Eric Ragno

Vox Tempus

Despite the unbearable mid-summer heat (killing the poor birdies on my terrace) here I am pumping interviews out of music's endless sack. This time I got the chance to interview a very skilled keyboard player, Eric Ragno, whose band's (Vox Tempus) promotional demo got reviewed at Metal-Temple.Com Magazine a couple of months ago and well it really impressed me. Eric's from Los Angeles and well, he's no newcomer in the genre of progressive rock. Check out what he had to say about Vox Tempus, about his long collaboration with Takara, about music in general (old L.A. 'hair metal' was one of our topics) and of course about himself (his influences and more). [Interview done via e-mail]
By Orpheus Spiliotopoulos
July 29, 2004
Eric Ragno (Vox Tempus) interview
First of all welcome to Metal-Temple.Com Interviews! Even though we (at the Magazine) know about your band, would you mind making an introduction to all our readers?

Hey I'm Eric, and I play keyboards for Vox Tempus. We've been around a long time now, but we're actually releasing our first album together as Vox Tempus. We've been working towards this for a long time now, and we've been getting some great feedback from the fans. Obviously we're very excited!

How did the band become reality for you guys? Is there a short (or a long) story you'd like to share with us? How'd the band's name come up?

Ray Mantor (guitars) and Jim Turba (bass) were members of Equinox while they were touring behind Color of the Time. The lineup splintered while recording tracks for the second album, and the band eventually conducted nationwide searches that found Dan Reed (vocals) and myself. When the record was finally completed, the band and its sound had shifted to the point that it truly was a new band. We didn't want to confuse the fans any further, so we just started over.

Eric, you've been on Takara's third album. Why didn't you continue working with them? Was it a one-album deal or did it not just work out fine in terms of collaboration with them?

I first joined Takara in 1996, and Neal Grusky (guitars) and I have been close friends ever since. I've worked with the band steadily since that time, although our scheduling prevented me from finishing 2001's Perceptions of Reality album. That was really unfortunate - but since then Neal & I have been making up for lost time! We just completed Takara's contribution to the upcoming Ritchie Blackmore tribute album, Blackmore's Castle, and we're working on songs for album #6 as we speak.

Did you know Gregg Bissonette (drums) all along or was he introduced to you by someone else?
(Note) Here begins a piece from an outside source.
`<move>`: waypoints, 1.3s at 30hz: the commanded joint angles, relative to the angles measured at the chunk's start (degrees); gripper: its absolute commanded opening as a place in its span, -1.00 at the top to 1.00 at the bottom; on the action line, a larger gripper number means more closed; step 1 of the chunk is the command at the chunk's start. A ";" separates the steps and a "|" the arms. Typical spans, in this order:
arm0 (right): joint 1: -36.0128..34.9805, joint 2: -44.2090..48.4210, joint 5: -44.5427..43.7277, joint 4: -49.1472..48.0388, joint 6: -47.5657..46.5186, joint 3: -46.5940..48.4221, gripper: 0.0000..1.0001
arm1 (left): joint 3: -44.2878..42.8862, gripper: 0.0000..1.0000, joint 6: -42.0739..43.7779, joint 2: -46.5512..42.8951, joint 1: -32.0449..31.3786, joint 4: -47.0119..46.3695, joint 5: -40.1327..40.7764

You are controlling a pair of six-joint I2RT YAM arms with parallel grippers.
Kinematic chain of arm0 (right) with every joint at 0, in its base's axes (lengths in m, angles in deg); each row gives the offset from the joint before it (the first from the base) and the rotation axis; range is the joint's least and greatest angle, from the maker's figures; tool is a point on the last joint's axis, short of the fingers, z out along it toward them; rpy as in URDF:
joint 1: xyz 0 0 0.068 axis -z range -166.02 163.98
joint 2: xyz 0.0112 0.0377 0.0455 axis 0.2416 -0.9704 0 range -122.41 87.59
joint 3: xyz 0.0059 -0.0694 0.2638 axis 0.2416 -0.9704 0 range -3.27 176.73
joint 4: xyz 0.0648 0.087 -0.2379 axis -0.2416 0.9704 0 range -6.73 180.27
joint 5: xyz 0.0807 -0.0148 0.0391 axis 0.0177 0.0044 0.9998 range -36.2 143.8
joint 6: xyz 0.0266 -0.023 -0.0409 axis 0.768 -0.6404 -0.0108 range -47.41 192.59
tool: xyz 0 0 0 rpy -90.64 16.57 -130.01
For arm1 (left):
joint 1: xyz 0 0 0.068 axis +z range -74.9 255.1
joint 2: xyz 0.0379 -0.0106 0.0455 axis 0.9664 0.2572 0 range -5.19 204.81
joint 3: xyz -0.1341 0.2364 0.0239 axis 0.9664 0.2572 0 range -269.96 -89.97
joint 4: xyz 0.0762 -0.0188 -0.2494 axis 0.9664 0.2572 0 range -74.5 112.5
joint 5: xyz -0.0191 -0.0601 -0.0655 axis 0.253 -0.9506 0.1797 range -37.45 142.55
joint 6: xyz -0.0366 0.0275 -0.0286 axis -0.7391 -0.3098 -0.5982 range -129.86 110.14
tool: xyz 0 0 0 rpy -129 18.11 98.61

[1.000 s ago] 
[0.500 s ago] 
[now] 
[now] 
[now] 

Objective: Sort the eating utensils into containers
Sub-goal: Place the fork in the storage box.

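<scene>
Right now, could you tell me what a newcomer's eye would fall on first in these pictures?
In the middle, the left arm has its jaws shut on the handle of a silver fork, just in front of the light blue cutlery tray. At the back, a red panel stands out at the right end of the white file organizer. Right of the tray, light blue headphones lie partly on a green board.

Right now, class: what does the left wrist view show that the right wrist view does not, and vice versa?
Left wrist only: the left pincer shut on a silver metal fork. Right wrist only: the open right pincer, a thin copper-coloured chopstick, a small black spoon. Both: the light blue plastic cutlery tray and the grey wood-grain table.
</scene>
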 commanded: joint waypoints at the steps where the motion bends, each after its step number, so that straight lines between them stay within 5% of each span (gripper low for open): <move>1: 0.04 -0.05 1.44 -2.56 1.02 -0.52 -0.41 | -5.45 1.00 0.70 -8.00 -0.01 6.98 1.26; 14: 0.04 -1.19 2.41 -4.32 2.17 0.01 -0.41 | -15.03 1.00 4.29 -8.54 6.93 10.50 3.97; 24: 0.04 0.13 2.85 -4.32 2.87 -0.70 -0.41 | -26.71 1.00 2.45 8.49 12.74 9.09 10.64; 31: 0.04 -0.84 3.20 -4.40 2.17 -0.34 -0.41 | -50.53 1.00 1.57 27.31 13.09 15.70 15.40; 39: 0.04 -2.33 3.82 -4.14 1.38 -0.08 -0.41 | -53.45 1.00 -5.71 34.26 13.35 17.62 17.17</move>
We needed a powerhouse behind the drums to help get these songs across, and Gregg came highly recommended. I met with him a few times and we clicked right away. He is such an amazing guy! He took the album to a totally new level, and we gave him the freedom to go nuts on this record and do whatever he wanted. Gregg is an icon in the rock drum world, but you rarely get to hear the guy do a drum solo and just go off. So we invited him to really open up on this record, and do the kind of crazy rock patterns he's always wanted to do. There are two classic Gregg solos on this record, which will blow folks away.

Tell us about Revelations, which is going to be your first album release. When is it due for release, through which record label will it be released (in Europe and the USA) and how is the recording process going?

The new album is titled In the Eye of Time. We're still shopping it around, and the labels have been very positive. We're shooting for a fall release date, but the labels ultimately decide this. Recording is just about finished (just a few guitars here and there), and then it's off to them.

Are you planning to launch any promotional tours for your debut album? Are you going to support any bands on their tour? What are your plans in general, with the band?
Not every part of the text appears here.